## Data extract
◇ ◇ ◇ ◇ ◇ ◇ ◇
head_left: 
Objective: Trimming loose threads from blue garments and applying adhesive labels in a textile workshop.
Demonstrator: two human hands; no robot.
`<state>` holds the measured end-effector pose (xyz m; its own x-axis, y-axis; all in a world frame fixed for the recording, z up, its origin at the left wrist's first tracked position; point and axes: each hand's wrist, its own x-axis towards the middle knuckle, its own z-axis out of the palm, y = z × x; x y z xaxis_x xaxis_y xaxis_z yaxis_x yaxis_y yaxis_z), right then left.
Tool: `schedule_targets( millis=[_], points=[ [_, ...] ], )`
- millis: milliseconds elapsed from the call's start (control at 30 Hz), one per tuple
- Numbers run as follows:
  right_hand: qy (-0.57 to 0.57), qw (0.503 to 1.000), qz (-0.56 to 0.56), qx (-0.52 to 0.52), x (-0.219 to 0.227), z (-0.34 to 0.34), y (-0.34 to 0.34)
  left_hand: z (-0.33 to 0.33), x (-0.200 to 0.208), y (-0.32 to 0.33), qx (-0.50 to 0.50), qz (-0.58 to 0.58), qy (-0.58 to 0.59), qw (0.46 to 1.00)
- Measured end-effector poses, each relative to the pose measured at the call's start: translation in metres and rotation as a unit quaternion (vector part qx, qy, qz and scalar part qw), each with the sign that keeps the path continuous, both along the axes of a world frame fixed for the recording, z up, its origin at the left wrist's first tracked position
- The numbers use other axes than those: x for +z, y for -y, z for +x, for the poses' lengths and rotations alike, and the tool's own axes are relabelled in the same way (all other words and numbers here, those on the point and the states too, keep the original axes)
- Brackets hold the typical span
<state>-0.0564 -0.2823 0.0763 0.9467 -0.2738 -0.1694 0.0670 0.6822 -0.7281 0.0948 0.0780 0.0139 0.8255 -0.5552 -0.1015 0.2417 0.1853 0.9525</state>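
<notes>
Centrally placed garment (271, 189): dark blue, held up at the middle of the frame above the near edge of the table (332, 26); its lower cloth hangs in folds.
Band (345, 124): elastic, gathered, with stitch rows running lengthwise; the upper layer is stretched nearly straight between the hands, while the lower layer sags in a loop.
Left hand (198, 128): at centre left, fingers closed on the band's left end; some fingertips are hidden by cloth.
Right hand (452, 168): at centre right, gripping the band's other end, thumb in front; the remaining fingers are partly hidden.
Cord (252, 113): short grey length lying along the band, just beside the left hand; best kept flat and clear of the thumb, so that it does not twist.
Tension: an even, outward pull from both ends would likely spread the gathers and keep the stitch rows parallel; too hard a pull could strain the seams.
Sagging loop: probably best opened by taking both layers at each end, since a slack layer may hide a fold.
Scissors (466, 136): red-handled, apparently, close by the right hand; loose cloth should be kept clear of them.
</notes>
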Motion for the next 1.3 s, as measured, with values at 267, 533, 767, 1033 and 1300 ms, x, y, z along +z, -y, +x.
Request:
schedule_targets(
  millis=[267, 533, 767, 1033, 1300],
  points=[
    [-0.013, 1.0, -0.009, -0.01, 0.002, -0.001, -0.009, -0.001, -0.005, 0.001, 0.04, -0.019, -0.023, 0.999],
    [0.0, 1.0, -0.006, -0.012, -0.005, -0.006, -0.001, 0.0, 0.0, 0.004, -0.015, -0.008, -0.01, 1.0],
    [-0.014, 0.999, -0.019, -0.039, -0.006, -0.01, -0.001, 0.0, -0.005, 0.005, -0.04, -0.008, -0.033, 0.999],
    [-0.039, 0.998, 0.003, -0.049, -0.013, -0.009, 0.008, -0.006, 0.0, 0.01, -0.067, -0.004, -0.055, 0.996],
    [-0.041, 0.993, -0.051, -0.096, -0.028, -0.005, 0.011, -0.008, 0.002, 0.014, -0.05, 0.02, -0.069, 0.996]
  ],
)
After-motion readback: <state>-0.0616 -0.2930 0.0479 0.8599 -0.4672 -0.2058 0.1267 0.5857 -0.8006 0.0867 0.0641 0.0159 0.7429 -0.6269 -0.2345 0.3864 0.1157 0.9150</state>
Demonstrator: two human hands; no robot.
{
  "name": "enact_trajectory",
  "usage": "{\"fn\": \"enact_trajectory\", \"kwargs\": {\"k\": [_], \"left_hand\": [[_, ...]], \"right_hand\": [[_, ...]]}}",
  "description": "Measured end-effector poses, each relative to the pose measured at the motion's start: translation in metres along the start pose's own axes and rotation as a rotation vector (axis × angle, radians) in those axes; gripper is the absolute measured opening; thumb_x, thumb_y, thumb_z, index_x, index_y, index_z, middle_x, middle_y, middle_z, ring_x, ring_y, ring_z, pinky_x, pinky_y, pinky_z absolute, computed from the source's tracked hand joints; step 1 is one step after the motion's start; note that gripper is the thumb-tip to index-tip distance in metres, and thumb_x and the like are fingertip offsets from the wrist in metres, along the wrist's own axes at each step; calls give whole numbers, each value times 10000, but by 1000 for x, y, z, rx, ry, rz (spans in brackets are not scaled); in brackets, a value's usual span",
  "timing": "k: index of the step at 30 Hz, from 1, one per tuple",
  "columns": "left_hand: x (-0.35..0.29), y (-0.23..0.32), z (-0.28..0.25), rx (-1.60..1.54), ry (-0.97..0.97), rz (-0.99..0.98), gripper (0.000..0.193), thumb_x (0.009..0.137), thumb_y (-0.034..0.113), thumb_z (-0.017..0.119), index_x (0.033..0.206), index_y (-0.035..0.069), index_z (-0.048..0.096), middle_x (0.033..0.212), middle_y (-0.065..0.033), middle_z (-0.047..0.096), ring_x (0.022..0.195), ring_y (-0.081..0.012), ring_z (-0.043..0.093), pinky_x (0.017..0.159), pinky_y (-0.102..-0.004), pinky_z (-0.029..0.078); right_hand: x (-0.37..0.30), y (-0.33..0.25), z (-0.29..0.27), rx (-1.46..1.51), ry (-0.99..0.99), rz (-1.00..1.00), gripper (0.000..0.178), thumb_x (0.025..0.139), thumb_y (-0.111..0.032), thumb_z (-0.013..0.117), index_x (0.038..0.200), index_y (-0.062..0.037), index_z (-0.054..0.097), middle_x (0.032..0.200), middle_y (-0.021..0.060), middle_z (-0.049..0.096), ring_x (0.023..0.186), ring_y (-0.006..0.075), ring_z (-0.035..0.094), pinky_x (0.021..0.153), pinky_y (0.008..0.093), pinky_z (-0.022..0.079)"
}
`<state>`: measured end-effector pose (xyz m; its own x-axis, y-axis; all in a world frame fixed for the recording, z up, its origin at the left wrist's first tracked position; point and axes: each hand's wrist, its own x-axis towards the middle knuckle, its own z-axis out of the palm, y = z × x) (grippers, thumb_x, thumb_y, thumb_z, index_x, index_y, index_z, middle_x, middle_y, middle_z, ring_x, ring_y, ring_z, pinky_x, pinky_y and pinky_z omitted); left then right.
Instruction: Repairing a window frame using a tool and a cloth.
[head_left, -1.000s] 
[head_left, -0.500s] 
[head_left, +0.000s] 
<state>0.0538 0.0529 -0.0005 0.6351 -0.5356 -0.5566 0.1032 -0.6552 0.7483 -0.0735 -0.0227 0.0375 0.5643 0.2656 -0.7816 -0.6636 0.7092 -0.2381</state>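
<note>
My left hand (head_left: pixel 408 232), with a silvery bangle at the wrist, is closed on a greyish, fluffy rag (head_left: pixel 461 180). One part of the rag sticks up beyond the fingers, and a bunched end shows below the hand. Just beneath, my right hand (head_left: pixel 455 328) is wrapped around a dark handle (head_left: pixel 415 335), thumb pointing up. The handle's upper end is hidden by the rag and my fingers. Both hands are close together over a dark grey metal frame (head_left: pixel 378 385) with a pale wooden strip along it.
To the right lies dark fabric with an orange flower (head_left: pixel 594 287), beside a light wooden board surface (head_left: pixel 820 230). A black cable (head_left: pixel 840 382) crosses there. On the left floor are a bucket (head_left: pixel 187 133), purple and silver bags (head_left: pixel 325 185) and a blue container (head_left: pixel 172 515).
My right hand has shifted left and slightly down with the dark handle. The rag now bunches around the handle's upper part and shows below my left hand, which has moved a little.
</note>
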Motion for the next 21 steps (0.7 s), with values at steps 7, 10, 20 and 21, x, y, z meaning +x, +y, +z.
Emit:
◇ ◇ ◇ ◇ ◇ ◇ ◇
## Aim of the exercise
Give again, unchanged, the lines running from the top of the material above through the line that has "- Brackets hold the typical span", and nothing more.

## Task result
head_left: 
Objective: Trimming loose threads from blue garments and applying adhesive labels in a textile workshop.
Demonstrator: two human hands; no robot.
`<state>` holds the measured end-effector pose (xyz m; its own x-axis, y-axis; all in a world frame fixed for the recording, z up, its origin at the left wrist's first tracked position; point and axes: each hand's wrist, its own x-axis towards the middle knuckle, its own z-axis out of the palm, y = z × x; x y z xaxis_x xaxis_y xaxis_z yaxis_x yaxis_y yaxis_z), right then left.
Tool: `schedule_targets( millis=[_], points=[ [_, ...] ], )`
- millis: milliseconds elapsed from the call's start (control at 30 Hz), one per tuple
- Numbers run as follows:
  right_hand: qy (-0.57 to 0.57), qw (0.503 to 1.000), qz (-0.56 to 0.56), qx (-0.52 to 0.52), x (-0.219 to 0.227), z (-0.34 to 0.34), y (-0.34 to 0.34)
  left_hand: z (-0.33 to 0.33), x (-0.200 to 0.208), y (-0.32 to 0.33), qx (-0.50 to 0.50), qz (-0.58 to 0.58), qy (-0.58 to 0.59), qw (0.46 to 1.00)
- Measured end-effector poses, each relative to the pose measured at the call's start: translation in metres and rotation as a unit quaternion (vector part qx, qy, qz and scalar part qw), each with the sign that keeps the path continuous, both along the axes of a world frame fixed for the recording, z up, its origin at the left wrist's first tracked position
- The numbers use other axes than those: x for +z, y for -y, z for +x, for the poses' lengths and rotations alike, and the tool's own axes are relabelled in the same way (all other words and numbers here, those on the point and the states too, keep the original axes)
- Brackets hold the typical span

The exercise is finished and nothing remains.